Cellular Automata Laboratory


Defining Own Code Evaluators in Assembly Language

This section contains quite advanced material and should not be tackled until you a) have a thorough familiarity with CelLab and b) know assembly language.

The section arose because Rudy kept asking me to add new modes to the basic JC program. First he wanted a one-dimensional mode. Then he wanted a mode that can see more than one bit of neighbor state so JC could do the Rug rule in VGA mode. Each of these changes involved adding new code to the main JC program, which meant I had to keep remaking all the rulemakers. And each addition only stimulated more requests. What a drag....

In order to get out of the business of adding custom evaluator after custom evaluator to JC, and to completely open the architecture of the program, rendering it extensible almost without bound, I implemented "user own code evaluators". These allow any user to write his own custom inner loop for any kind of automaton he wishes and have it executed as the update rule by JC, retaining all of the facilities of JC including the lookup table. This facility is intended for experienced assembly language programmers only, but the way in which it is integrated with CelLab allows "aftermarket evaluators" to be coded and run with existing copies of CelLab. Thus CelLab can get smarter after it's shipped without the need for a new release.

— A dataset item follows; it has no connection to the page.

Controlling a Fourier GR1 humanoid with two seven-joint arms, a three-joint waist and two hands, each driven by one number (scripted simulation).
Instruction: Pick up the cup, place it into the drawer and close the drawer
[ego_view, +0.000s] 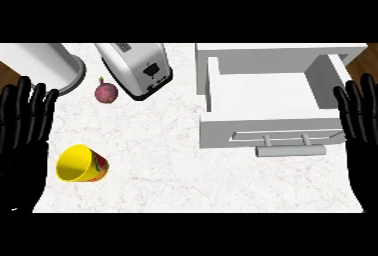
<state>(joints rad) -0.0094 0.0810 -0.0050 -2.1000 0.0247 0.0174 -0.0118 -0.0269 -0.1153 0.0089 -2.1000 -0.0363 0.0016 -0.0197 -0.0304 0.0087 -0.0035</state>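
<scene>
Because the cup (81, 164) lies tipped on its side on the counter (170, 165), its round wall could roll away from whichever hand nudges it first, and a grasp taken across the open mouth might slide off the rim. The left hand (26, 117) rests at the left edge, near the cup, with fingers straight and spread, holding nothing. The right hand (358, 117) rests the same way at the right edge, beside the drawer (258, 90). That drawer stands open and well apart from the cup, so a carry across the counter is needed, and a low carry could catch the drawer's front wall or its handle (289, 142). A toaster (136, 67) and a red vegetable (106, 93) sit behind the cup, not touching it. The cup is bright yellow with a red patterned band outside, its mouth turned toward the left.
</scene>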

We have used this facility already to implement several interesting new evaluators. One performs the optimal solution of Laplace's equation in the plane. A second implements a general-purpose von Neumann neighborhood where each cell can see 3 bits of state from each of its neighbors and four bits of local state. A third implements Langton's self-reproducing creature.

The rules for creating own code evaluators are detailed and highly rigid, but once you understand them the actual job of coding an evaluator is not all that difficult. First, let's examine it from a rule definition standpoint. Consider the following Pascal rule definition:

PROGRAM Vonpar;
{3 bit parity rule for von Neumann neighborhood implemented
 with the VONN3 own-code evaluator.  }
USES JCmake;
{$F+}     { Required for function argument to genrule. }
FUNCTION JCRule(OldState,nw,n,ne,w,self,
                         e,sw,s,se:integer): integer;
BEGIN
          s := oldstate AND 7;
          e := (oldstate SHR 3) AND 7;
          w := (oldstate SHR 6) AND 7;
          n := (oldstate SHR 9) AND 7;
          self := (oldstate SHR 12) AND 15;
          JCRule := n XOR s XOR w XOR e
END;
BEGIN
          WorldType := 13;    { Own code torus }
          patreq := 'square';
          OCodeReq := 'vonn3';
          genrule(JCRule)
END.

This is a parity rule that works on 3 bits of state in the von Neumann neighborhood. Since this is a neighborhood option not built into CelLab, the rule definition invokes an own code routine called "vonn3" which implements that custom neighborhood. It sets WorldType to 13 to select a toroidal world (it would be 12 if open), and a generic look-up table in which the meaning of the entries is totally up to the own code implementation. The VONN3 own code routine, implemented in the file VONN3.ASM and supplied in ready to use form as VONN3.JCO (the extension stands for "JC Own code"), is requested by setting "OCodeReq" to its file name. Own code evaluators defined with world types 12 and 13 work with rule definition functions called directly with the raw lookup table index in OldState; the rest of the rule definition function arguments are unused and are always zero. The meaning of the 16 bits of OldState is defined by the own code routine itself. For VONN3 the assignments are as follows:

OldState bitsMeaning
2 - 0 South
5 - 3 East
8 - 6 West
11 - 9 North
15 - 12 Self

Thus, as advertised, 3 bits from each neighbor and four local bits are visible (the local bits aren't used in this rule definition). Since only OldState is passed, the JCRule function extracts the neighbors itself from OldState. It calculates the new value and returns it in the conventional manner.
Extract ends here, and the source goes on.